According to a recent report on the largest study of vegetarians and vegans to date, those eating plant-based diets appear to have a significantly longer life expectancy. Vegetarians live on average almost eight years longer than the general population, which is similar to the gap between smokers and nonsmokers. This is not surprising, given the reasons most of us are dying. In an online video, “Uprooting the Leading Causes of Death,” Michael Greger, M.D. explores the role a healthy diet can play in preventing, treating, and even reversing the top 15 killers in the United States. Let’s take a closer look at what the good doctor has pulled together…

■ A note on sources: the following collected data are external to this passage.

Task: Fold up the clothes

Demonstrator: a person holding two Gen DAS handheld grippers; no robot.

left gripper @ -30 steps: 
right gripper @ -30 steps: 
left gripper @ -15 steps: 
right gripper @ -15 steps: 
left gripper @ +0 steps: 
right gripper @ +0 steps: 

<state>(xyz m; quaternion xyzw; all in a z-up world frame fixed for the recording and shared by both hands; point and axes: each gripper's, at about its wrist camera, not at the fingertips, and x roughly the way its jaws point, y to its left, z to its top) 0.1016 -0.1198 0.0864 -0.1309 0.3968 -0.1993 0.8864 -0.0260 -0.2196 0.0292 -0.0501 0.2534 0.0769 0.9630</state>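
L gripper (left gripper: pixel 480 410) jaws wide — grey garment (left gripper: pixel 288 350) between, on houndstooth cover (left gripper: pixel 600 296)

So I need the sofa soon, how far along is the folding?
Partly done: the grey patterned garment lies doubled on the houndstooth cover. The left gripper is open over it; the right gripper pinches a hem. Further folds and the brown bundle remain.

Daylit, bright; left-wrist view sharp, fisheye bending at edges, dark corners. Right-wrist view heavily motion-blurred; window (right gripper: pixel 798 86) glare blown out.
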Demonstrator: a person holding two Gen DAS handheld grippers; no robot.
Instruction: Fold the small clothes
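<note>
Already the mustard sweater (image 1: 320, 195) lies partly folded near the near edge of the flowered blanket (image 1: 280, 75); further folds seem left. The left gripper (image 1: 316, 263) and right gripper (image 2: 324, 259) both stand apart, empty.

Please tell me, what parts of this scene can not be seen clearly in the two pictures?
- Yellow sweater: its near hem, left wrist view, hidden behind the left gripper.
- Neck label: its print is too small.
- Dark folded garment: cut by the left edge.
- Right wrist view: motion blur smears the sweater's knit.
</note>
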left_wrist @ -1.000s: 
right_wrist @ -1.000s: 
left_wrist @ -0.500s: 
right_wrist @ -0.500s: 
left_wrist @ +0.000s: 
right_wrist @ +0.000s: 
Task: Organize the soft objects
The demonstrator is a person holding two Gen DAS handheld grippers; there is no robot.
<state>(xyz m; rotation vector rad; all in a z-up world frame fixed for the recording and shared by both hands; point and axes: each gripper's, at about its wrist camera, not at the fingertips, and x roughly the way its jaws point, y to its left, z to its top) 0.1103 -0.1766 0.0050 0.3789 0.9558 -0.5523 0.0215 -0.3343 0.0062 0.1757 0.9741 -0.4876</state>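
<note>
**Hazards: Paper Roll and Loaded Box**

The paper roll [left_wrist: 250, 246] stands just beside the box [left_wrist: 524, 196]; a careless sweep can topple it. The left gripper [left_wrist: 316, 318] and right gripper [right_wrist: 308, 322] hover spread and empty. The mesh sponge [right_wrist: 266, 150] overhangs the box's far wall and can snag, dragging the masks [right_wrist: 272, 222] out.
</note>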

Heart disease is our leading cause of death. The 35-year follow-up of the Harvard Nurses Health Study was recently published, now the most definitive long-term study on older women’s health. Dietary cholesterol intake — only found in animal foods — was associated with living a significantly shorter life and fiber intake — only found in plant foods — was associated with living a significantly longer life. Consuming the amount of cholesterol found in just a single egg a day may cut a woman’s life short as much as smoking five cigarettes daily for 15 years, whereas eating a daily cup of oatmeal’s worth of fiber appears to extend a woman’s life as much as four hours of jogging a week. (But there’s no reason we can’t do both!)

What if your cholesterol’s normal, though? I hear that a lot. But here’s the thing: having a “normal” cholesterol in a society where it’s “normal” to drop dead of a heart attack is not necessarily a good thing. According to the editor-in-chief of the American Journal of Cardiology, “For the build-up of plaque in our arteries to cease, it appears that the serum total cholesterol needs to be lowered to the 150 area. In other words the serum total cholesterol must be lowered to that of the average pure vegetarian.”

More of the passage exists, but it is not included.